Doch die Idee mit den Lebensmitteln ließ sich nicht so schnell umsetzen, denn dort muss man die großen Handelsketten für sich gewinnen. Deshalb setzten Schaper und Stephan Rüschenbaum, den er als technischen Partner gewinnen konnte, auf die Läden vor Ort: Von der Boutique bis zum Haushaltswarengeschäft.

Schaper ließ seinen alten Job hinter sich, investierte sein gesamtes Vermögen und setzt seit einem Jahr ausschließlich auf Lorylist.

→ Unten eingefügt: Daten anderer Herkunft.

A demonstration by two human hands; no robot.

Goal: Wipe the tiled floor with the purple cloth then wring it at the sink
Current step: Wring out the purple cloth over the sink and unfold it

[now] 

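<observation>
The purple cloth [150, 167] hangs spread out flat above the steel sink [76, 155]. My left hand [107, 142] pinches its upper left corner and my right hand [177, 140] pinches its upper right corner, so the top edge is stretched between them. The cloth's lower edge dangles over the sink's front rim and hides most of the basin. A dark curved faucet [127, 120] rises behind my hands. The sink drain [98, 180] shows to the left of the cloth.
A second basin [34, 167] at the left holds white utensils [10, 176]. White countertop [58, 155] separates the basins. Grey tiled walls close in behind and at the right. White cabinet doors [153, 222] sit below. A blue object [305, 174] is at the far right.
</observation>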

Noch ist die Idee für Händler und Kunden kostenlos

Noch steckt das Angebot allerdings in den Kinderschuhen. Denn es gibt zwar zwei Apps, eine für Kunden und eine für die Händler, aber die Gründer können sich weit mehr Funktionen vorstellen, als es bislang gibt. So soll der Kunde bald nicht nur einfach Produkte in Schwerte suchen können, sondern sein Suche auch individuell filtern.

Geschäft auf Zeit am Markt will digitalen Einzelhandel in Schwertes Fußgängerzone bringen

In der App Lorylist können Einzelhändler in Schwerte ihre Produkte und Angebote einstellen. © Aileen Kierstein

Dass bei der Entwicklung der App noch Luft nach oben ist, bietet für die Schwerter Händler aber auch eine Chance. Denn sowohl für Händler, als auch die Kunden ist die Lorylist bislang noch komplett kostenlos. Später sollen die Händler dann für Zusatzfunktionen bezahlen.

Erste Resonanz von Schwerter Einzelhändlern

Eine erste Werberunde bei Schwertes Ladenbesitzern hat Roschan Schaper schon hinter sich. Die Resonanz war gemischt, einige machten sofort mit, andere waren interessiert und wollen mitmachen. Aber es gab eben auch jene, die dafür keine Zeit haben oder sich mit der Technik nicht auseinandersetzen wollten.

Um Händler und Kunden jetzt von der Idee zu überzeugen sind Schaper und seine Mitarbeiter ab Donnerstag mit ihrem temporären Laden am Markt zu Gast. Auf jeden Fall donnerstags, aber wenn es gut läuft auch öfter. Dabei will man eben nicht nur Flyer verteilen, sondern mit den Schwertern ins Gespräch kommen. Denn die Idee funktioniert eben nur dann, wenn möglichts viele Händler viele Produkte dort einstellen. Und das funktioniert nur, wenn viele Kunden die Lorylist-App nutzen.

Name soll an einen Papagei erinnern

Der Name des neuen Unternehmens, Lorylist, soll einen Papagei (englisch Lory) symbolisieren, der alles, was er über Produkte gehört hat, auf Kommando wieder ausplaudert. Die App kann in den App-Stores von Google und Apple geladen werden. Weitere Informationen auf der Homepage des Unternehmens.